Une seule voie de salut se trouve devant nous, c’est la République. Vouloir essayer encore toute autre forme de gouvernement, ce serait ouvrir de nouveau la carrière à la rivalité des partis, à leurs luttes et aux dissensions qui perdraient la France [27].

En novembre 1874, il quitte la direction du Courrier de Saint-Quentin, qui change de titre – il s’appelle désormais le Conservateur de Saint-Quentin – et d’orientation politique ; Léon Magnier déclare vouloir rester fidèle aux « opinions exprimées dans [les] articles [qu’il a] toujours signés avec franchise et sincérité » et aux « principes [qu’il a] soutenus : liberté, progrès, moralisation par l’instruction générale, amélioration du sort de tous et conciliation des intérêts.
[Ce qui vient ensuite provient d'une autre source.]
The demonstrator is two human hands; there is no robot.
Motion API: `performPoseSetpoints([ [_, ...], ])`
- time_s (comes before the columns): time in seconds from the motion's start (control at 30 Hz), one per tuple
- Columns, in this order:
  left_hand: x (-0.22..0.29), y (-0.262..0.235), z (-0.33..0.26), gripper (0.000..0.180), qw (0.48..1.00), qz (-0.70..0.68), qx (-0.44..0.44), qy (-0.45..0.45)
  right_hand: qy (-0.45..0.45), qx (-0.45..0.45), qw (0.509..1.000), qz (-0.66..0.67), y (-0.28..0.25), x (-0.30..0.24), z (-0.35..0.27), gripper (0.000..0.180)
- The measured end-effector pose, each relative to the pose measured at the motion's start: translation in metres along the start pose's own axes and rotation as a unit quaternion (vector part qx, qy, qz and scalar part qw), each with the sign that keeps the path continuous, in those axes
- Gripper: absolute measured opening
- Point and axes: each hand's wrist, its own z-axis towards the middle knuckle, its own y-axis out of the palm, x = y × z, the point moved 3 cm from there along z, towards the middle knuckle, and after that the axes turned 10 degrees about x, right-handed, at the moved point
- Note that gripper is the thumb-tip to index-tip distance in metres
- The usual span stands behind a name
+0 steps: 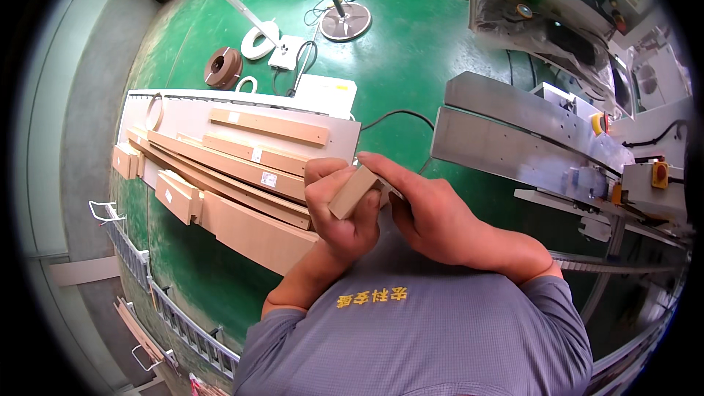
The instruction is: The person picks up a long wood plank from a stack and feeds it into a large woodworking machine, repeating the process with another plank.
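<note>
In front of my chest, my left hand [334, 209] is closed round a short wood-coloured panel piece [355, 192], gripping it by its sides with one narrow face turned up. My right hand [440, 216] meets it from the other side. Its fingertips press against the piece's far corner and edge. A thin greyish edge shows beneath the right fingers, too little of it to name. The rest of the piece is hidden behind my hands.
Left of my hands, a bench [341, 128] carries several long wood-coloured boards [268, 126]. To the right stands a metal-topped machine [513, 128] with a red knob [661, 174]. Rolls of edge banding [222, 67], a round-based stand [345, 22] and cables lie on the green floor beyond.
</note>
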Motion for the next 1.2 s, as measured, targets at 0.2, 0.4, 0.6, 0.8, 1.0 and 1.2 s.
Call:
performPoseSetpoints([
  [0.2,-0.001,0.004,0.001,0.034,1.000,0.000,0.004,0.002,0.027,-0.020,0.999,-0.013,-0.006,-0.006,0.002,0.066],
  [0.4,0.004,0.005,0.000,0.035,0.999,0.023,-0.031,0.005,0.069,-0.027,0.997,-0.009,-0.010,-0.009,0.002,0.066],
  [0.6,0.006,0.006,-0.005,0.035,1.000,0.008,-0.023,-0.001,0.093,-0.049,0.994,-0.012,-0.014,-0.016,0.002,0.064],
  [0.8,0.006,0.008,-0.005,0.035,0.999,0.021,-0.019,0.019,0.094,-0.047,0.994,-0.007,-0.015,-0.015,0.002,0.062],
  [1.0,0.005,0.009,-0.006,0.034,1.000,0.003,-0.019,0.015,0.096,-0.035,0.995,-0.016,-0.013,-0.013,-0.003,0.061],
  [1.2,0.004,0.011,-0.020,0.035,0.997,0.014,-0.074,0.032,0.109,-0.060,0.992,-0.024,-0.021,-0.005,-0.001,0.067],
])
En ce qui concerne les croyances, tolérance entière pour la foi religieuse comme pour l’examen philosophique » [28]. Il reste bibliothécaire de la ville de Saint-Quentin ainsi que directeur du jardin botanique [29].
Quelque temps plus tard, il quitte Saint-Quentin et s’installe à Valence où il collabore au Journal de Valence. Organe républicain de la Drôme et de l’Ardèche. Puis, en 1878, des républicains de Noyon (Oise) décident de créer un journal portant les idées démocratiques ; ils fondent Le Libéral de l’Oise et appellent Léon Magnier pour en diriger la rédaction ; l’organe paraît à partir du 1er mars 1878. A nouveau, les Mémoires de la Société académique des sciences arts, belles-lettres, agriculture et industrie de Saint-Quentin insèrent plusieurs de ses poèmes [30].
Magnier est encore à la tête du Libéral de l’Oise au moment de sa mort. Des représentants de la presse de l’Aisne et de l’Oise, ainsi que plusieurs représentations politiques de ces départements assistent à ses obsèques.